Gara-gara libur yang gak libur, imbasnya suamiku gak pulang di lebaran haji ini. Waktunya so mepeeet! Hee... Yah, ditambah lagi, dia harus mengikuti training di weekend yang sama. Alhasil, aku berlebaran hanya bersama Fafa, mbahnya Mas Rudy, dan para tetangga di sini.

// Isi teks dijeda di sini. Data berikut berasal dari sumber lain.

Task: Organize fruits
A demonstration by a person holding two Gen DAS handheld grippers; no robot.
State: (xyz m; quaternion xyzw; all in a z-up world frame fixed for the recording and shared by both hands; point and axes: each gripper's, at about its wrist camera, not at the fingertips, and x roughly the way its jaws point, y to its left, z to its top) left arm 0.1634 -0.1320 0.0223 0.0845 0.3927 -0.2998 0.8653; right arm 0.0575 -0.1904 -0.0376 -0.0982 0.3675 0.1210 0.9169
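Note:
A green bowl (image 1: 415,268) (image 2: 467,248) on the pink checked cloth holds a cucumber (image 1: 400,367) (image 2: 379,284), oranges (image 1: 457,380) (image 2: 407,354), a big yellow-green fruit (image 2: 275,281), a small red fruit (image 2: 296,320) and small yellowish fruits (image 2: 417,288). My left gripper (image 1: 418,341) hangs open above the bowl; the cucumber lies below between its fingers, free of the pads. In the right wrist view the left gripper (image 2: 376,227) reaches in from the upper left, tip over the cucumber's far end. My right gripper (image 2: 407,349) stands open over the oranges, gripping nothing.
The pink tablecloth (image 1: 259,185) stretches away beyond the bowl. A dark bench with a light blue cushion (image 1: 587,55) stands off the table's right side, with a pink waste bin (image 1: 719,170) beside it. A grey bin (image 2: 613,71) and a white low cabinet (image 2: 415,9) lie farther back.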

Lebaran haji di sini memang agak berbeda dengan di Palembang. Pertama, dia gak ada bedanya dengan hari biasa selain ketika malam takbiran dan hari lebarannya. Ketika malam takbiran, para muadzin dan beberapa anak kecil di sini mengumandangkan gema takbir hingga hampir tengah malam dari musholla yang tepat berada di depan rumah. Hee, iya, jadi suaranya benar-benar terdengar jelas dan menjadi pengantar tidur di malam takbiran. Sebelum-sebelumnya, waah... Biasa saja. Kalo di Palembang kan, suasana lebaran haji hampir mirip dengan lebaran Idul Fitri. Rumah-rumah menyiapkan kue kering, ada ketupat dan opor ayam, ada juga maaf-maafan antara keluarga dan tetangga. Tapi di sini? Mm... Tidak ada.